SeaMonkey is an open source web browser, email and newsgroup client, IRC chat client, and HTML editor.

Several flaws were found in the processing of malformed web content. A web page containing malicious content could possibly lead to arbitrary code execution with the privileges of the user running SeaMonkey. (CVE-2011-0080)

An arbitrary memory write flaw was found in the way SeaMonkey handled out-of-memory conditions. If all memory was consumed when a user visited a malicious web page, it could possibly lead to arbitrary code execution with the privileges of the user running SeaMonkey. (CVE-2011-0078)

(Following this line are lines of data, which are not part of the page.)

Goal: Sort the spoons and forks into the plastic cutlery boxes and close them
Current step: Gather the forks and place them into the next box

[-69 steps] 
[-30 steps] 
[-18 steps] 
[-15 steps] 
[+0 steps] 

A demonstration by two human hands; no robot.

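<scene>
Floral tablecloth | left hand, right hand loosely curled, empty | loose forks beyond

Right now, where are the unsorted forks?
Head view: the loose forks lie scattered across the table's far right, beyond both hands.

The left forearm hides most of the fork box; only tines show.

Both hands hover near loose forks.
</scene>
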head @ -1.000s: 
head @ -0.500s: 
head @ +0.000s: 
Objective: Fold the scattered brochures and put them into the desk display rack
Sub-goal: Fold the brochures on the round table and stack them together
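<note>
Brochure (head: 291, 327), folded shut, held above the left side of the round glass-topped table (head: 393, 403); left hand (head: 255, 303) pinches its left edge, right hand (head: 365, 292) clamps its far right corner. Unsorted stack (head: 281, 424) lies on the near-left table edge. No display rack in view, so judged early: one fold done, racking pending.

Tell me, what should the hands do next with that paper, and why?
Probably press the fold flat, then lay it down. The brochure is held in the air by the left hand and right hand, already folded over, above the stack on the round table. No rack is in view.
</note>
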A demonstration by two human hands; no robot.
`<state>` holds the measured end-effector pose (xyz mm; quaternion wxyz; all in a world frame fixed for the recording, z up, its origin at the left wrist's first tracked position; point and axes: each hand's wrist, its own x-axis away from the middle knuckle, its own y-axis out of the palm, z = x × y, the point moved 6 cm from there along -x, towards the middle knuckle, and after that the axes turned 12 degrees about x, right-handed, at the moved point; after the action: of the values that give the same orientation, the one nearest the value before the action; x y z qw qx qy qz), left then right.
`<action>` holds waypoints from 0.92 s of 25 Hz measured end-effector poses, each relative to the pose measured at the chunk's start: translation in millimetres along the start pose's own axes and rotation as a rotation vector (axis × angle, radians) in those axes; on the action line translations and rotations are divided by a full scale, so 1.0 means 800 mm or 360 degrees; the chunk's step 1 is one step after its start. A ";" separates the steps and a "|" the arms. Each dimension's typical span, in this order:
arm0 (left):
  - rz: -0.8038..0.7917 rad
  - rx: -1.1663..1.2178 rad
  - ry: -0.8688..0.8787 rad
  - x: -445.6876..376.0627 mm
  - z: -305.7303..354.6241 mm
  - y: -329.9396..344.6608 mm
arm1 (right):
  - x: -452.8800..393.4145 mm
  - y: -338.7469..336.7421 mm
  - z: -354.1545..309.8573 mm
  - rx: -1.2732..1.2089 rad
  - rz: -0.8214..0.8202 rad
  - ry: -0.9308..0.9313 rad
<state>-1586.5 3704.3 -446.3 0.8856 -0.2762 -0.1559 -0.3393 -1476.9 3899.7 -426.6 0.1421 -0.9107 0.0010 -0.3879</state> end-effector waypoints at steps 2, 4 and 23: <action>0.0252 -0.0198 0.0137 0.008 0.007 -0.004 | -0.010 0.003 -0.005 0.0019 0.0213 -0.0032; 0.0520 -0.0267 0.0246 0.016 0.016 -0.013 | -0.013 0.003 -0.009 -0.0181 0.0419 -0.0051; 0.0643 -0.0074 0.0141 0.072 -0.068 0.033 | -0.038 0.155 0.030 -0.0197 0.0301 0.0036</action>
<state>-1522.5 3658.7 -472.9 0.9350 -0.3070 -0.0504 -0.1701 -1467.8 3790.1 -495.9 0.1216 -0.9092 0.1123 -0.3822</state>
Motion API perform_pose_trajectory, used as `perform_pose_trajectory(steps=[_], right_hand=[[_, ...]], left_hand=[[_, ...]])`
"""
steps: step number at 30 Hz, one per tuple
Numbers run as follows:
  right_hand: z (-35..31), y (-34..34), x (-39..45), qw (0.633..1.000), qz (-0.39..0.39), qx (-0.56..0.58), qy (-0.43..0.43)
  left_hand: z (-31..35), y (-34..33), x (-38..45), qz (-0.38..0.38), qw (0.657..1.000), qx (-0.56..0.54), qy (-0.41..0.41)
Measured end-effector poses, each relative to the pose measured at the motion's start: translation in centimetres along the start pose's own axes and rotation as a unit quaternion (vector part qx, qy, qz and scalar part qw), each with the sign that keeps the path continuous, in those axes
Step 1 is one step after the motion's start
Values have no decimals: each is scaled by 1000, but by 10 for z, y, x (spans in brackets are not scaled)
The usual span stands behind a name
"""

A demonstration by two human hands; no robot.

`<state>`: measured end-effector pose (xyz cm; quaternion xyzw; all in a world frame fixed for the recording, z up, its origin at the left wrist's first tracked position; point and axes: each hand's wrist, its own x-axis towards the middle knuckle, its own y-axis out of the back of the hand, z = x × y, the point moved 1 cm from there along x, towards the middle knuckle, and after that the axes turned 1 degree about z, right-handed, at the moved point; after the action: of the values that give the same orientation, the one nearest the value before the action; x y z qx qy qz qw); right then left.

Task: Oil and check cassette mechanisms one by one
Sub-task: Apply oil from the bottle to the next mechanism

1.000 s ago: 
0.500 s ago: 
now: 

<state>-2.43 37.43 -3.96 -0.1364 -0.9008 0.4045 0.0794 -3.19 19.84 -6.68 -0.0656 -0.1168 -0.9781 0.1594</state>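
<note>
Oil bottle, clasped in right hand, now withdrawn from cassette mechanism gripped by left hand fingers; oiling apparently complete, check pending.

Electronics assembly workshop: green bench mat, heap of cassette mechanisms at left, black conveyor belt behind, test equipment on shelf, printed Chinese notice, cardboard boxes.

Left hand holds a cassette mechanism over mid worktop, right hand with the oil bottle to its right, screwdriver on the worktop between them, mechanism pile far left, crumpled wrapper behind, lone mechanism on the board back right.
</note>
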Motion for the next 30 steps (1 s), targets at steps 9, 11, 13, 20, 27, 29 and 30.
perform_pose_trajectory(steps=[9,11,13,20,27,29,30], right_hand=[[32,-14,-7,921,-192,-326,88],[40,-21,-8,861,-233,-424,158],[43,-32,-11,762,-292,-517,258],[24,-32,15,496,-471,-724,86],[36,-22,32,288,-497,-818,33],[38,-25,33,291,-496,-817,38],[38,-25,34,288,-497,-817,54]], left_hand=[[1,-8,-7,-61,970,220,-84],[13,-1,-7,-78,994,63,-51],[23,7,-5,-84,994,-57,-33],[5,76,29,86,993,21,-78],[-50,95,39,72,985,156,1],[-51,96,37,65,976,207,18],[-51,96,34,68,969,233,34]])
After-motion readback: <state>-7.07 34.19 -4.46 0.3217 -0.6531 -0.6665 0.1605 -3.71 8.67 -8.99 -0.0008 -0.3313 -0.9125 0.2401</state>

An integer overflow flaw was found in the way SeaMonkey handled the HTML frameset tag. A web page with a frameset tag containing large values for the "rows" and "cols" attributes could trigger this flaw, possibly leading to arbitrary code execution with the privileges of the user running SeaMonkey. (CVE-2011-0077)

A flaw was found in the way SeaMonkey handled the HTML iframe tag. A web page with an iframe tag containing a specially-crafted source address could trigger this flaw, possibly leading to arbitrary code execution with the privileges of the user running SeaMonkey. (CVE-2011-0075)

A flaw was found in the way SeaMonkey displayed multiple marquee elements. A malformed HTML document could cause SeaMonkey to execute arbitrary code with the privileges of the user running SeaMonkey. (CVE-2011-0074)

A flaw was found in the way SeaMonkey handled the nsTreeSelection element. Malformed content could cause SeaMonkey to execute arbitrary code with the privileges of the user running SeaMonkey. (CVE-2011-0073)

A use-after-free flaw was found in the way SeaMonkey appended frame and iframe elements to a DOM tree when the NoScript add-on was enabled. Malicious HTML content could cause SeaMonkey to execute arbitrary code with the privileges of the user running SeaMonkey. (CVE-2011-0072)

All SeaMonkey users should upgrade to these updated packages, which correct these issues. After installing the update, SeaMonkey must be restarted for the changes to take effect.